▸ **Task statement**
The response must contain each line of the material that holds "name".

----

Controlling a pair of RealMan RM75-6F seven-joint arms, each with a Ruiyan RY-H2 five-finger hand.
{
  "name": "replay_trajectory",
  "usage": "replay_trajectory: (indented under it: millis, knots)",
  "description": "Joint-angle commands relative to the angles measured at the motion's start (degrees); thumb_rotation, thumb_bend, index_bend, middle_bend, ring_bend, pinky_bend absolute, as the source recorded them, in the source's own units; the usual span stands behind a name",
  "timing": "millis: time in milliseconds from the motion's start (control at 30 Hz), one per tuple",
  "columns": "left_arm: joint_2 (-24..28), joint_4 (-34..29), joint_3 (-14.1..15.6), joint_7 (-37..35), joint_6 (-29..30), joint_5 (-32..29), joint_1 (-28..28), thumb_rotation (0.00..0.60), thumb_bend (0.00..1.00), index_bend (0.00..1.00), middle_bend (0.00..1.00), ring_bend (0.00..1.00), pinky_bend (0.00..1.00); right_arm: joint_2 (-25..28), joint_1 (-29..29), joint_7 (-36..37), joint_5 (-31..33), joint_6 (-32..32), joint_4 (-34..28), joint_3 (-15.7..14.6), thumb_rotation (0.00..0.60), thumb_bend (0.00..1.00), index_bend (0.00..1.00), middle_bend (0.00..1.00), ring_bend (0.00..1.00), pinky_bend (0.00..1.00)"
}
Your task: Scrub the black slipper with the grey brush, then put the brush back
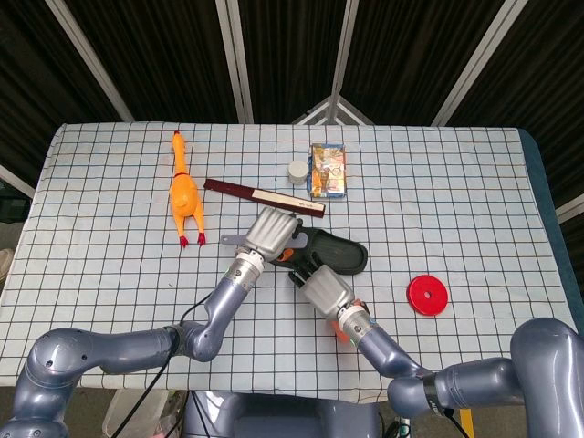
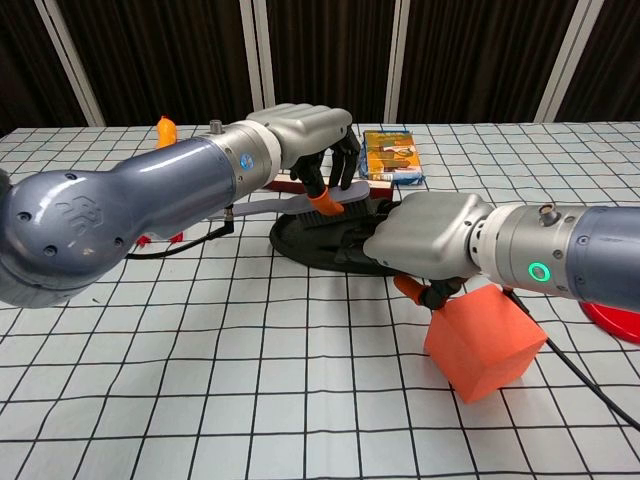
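Centrally, the black slipper (image 2: 318, 244) is pinned by the right hand (image 2: 428, 244), half hidden behind it; the grey brush (image 2: 322, 203) is gripped on it by the left hand (image 2: 310, 130). At lower right, an orange cube (image 2: 484, 340) is seen; behind, a snack box (image 2: 392, 158).

We lose most of the grey brush (image 2: 345, 197) under the left hand (image 2: 310, 135), and the right hand (image 2: 425, 240) covers the near side of the black slipper (image 2: 300, 240).
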Motion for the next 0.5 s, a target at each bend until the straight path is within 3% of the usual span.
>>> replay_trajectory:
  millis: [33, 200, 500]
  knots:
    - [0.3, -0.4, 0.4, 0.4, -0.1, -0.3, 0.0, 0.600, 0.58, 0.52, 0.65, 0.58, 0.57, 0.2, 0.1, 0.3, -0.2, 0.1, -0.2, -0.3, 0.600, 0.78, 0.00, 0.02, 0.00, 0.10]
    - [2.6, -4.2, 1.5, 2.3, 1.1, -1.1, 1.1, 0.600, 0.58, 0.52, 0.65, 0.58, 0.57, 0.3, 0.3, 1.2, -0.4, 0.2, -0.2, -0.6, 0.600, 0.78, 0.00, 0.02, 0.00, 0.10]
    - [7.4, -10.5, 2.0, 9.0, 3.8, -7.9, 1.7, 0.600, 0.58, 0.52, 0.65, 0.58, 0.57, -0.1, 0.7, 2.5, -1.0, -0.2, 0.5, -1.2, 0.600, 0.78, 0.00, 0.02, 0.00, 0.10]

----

▸ **Reply**
  "name": "replay_trajectory",
  "description": "Joint-angle commands relative to the angles measured at the motion's start (degrees); thumb_rotation, thumb_bend, index_bend, middle_bend, ring_bend, pinky_bend absolute, as the source recorded them, in the source's own units; the usual span stands behind a name",

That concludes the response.